En este punto y como educadora no me queda más que reflexionar con alarma acerca del lugar de la educación en nuestras sociedades y del lugar del educador. De alguna manera, parte de la preocupación que propongo expresar se reduce a una interrogante: ¿Qué ciudadanos estamos formando y para qué mundo?
El siglo XX fue el siglo de los grandes avances tecnológicos, pero también fue el de los grandes genocidios. Dejó sin lugar a dudas la enseñanza indiscutible de que podemos tener un caudal intelectual intenso y ponerlo al servicio de la ciencia y la tecnología, así como de otras muchas disciplinas. Pero a la vez podemos forjar el mundo más deshumano jamás imaginado. Recorrer los testimonios de las víctimas del holocausto es un ejercicio de dolor impactante. Uno queda estupefacto al cerciorarse del sinfín de torturas y maldades que el ser humano puede proferir a otro sin más motivo que el del rechazo al semejante por ser portador de una característica que caprichosamente el poderoso desdeña. Y es este el punto de inflexión clave, esta es la instancia vital de la reflexión y el descubrimiento de la esencia de lo educativo.
El rol de la educación
En principio, quiero dejar muy claro que no discuto que la educación tiene como cometido fundamental traspasar el legado que como humanidad hemos ido acumulando en términos de saberes. Pero la cuestión es entender lo que con tanta sencillez y claridad nos explicó un uruguayo inolvidable, Perico Pérez Aguirre, quien decía claramente que educar “nunca podrá quedar encerrado en el chaleco de fuerza del orden intelectual”. Claro, él lo planteaba en la línea de educar en derechos humanos, pero yo me pregunto: ¿puede haber otra forma de educar en este mundo que no sea desde el paradigma de los derechos humanos?. Y respondo: lamentablemente, sí, puede haber.
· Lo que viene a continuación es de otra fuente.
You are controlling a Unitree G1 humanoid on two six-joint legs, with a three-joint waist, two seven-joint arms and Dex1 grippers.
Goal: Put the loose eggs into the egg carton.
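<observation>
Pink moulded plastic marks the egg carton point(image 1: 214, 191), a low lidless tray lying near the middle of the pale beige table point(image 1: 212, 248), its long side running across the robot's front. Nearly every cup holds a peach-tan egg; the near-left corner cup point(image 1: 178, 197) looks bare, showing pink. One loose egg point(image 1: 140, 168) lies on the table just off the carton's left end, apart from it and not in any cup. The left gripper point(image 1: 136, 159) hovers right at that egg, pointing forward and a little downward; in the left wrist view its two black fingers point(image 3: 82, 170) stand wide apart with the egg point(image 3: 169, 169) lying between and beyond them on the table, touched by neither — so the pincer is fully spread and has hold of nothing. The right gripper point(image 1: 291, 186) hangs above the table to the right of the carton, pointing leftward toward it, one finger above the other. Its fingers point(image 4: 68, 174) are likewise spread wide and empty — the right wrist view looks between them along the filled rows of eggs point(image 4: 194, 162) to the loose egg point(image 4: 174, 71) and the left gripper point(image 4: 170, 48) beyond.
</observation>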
El propio Perico, ya en el año 1991 lo señalaba en aquella contundente carta que le dedicó al “grupo de audaces que quiere educar en derechos humanos”, en la que decía que podemos educar para “el consumo, la competencia, el lucro, el interés personal”. Pero sigo interrogando: ¿es eso educar? ¿Es ese procedimiento un ejercicio humanizante, un modo de hacer surgir el potencial que portamos y nos diferencia como especie del resto?
Perico insistía en esto porque tenía claro, lo declaraba y lo actuaba, que educar tiene más que ver con el hacer que con el decir. “Porque será inútil decir no miento, habrá simplemente que decir la verdad, ser veraz, lo eficaz no será predicar la tolerancia, sino ser simplemente tolerante”. Aquí es donde mi preocupación emerge con mayor fuerza, en esta disociación de carácter habitual entre lo que decimos y lo que hacemos.
“Educar es -dice Perico– hacernos y convertir a los demás en vulnerables al amor”. En eso, sin duda, estamos fallando y lo confirmamos con noticias como las que nos llegan desde Brasil. O con el descubrimiento de la presencia de grupos neonazis en otras latitudes. O con la simple disponibilidad a atender comentarios y acciones de la vida cotidiana que pasan inadvertidos como hechos importantes porque a fuerza de repetirse se han naturalizado. La empatía, seguramente el ejercicio más humanizante que podamos hacer, se ausenta ante el individualismo e imposibilita la apertura de esa vulnerabilidad necesaria ante el amor.
La pregunta necesaria, irreductible, que nos concierne como integrantes de esta sociedad, más allá de que seamos madres, padres, educadores, y que debe movernos a la acción inmediata es qué pasa en nuestros hogares y nuestras aulas, que no estamos pudiendo defender la vida, respetar lo humano. La historia y, lamentablemente, también la situación actual ya nos han mostrado quiénes son los perdedores cuando eso sucede.